**THE TASK:** Retype, word for word, each line between the lines holding "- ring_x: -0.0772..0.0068" and "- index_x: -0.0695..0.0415", inclusive, and leave the rest of the data alone.
◇ ◇ ◇ ◇ ◇
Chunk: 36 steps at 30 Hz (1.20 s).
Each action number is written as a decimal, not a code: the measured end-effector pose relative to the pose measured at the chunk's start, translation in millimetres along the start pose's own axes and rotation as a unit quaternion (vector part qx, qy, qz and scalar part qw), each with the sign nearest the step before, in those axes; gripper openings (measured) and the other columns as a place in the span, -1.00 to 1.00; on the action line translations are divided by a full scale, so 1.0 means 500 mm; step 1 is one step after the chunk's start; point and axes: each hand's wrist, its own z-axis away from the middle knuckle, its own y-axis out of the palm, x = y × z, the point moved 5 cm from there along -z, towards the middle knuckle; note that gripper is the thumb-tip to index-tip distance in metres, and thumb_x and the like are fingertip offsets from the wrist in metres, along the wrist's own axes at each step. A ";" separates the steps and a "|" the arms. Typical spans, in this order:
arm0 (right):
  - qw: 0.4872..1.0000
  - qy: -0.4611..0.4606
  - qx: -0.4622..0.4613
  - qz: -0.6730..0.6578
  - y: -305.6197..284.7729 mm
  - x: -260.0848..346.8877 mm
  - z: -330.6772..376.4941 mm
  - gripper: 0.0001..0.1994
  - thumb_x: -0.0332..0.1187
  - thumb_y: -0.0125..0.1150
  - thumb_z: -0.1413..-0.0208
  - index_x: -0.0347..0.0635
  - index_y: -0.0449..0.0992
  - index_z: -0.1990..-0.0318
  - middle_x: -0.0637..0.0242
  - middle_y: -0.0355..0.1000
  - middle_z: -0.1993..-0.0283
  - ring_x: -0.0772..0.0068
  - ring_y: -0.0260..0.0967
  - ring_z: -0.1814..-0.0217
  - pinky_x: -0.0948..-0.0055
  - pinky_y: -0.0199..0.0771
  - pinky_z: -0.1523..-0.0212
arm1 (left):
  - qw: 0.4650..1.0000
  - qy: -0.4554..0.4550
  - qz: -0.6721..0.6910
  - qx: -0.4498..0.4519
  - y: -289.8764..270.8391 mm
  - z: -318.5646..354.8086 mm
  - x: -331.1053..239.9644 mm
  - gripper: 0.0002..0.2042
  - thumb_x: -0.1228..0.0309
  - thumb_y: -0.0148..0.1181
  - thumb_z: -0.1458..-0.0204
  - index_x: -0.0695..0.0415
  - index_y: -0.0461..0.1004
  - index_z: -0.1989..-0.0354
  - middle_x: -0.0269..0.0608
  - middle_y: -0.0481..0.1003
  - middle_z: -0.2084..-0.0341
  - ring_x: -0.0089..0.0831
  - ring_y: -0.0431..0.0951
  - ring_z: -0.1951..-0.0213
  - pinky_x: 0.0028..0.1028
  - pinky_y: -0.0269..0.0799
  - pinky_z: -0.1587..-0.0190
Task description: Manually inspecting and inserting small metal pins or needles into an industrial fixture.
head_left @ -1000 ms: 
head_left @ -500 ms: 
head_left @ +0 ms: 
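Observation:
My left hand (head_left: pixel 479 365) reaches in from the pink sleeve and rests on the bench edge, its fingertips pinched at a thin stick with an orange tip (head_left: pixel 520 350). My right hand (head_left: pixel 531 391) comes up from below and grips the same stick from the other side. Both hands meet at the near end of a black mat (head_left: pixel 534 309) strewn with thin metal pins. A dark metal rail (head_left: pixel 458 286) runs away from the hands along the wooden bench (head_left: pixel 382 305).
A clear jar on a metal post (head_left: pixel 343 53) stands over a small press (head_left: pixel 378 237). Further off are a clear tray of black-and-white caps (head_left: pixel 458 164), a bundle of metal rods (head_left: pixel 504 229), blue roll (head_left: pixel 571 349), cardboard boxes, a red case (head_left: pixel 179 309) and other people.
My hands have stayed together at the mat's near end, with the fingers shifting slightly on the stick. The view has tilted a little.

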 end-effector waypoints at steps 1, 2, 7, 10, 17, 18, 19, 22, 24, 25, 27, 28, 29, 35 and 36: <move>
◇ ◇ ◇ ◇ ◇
**RESPONSE TO THE TASK:**
  - ring_x: -0.0772..0.0068
  - ring_y: -0.0260..0.0967
  - ring_z: -0.1814..-0.0217
  - pinky_x: -0.0948..-0.0055
  - pinky_y: -0.0199..0.0771
  - pinky_z: -0.1523..-0.0212
arm1 (left):
  - qw: 0.4650..1.0000
  - qy: -0.4554..0.4550
  - qz: -0.6721..0.6910
  - qx: -0.4498..0.4519
  - y: -289.8764..270.8391 mm
  - z: -318.5646..354.8086 mm
  - x: -331.1053..239.9644 mm
  - gripper: 0.0002..0.2042
  - thumb_x: -0.1228..0.0309
  - thumb_y: -0.0148..0.1181
  - thumb_z: -0.1458..-0.0204
  - index_x: -0.0695..0.0415

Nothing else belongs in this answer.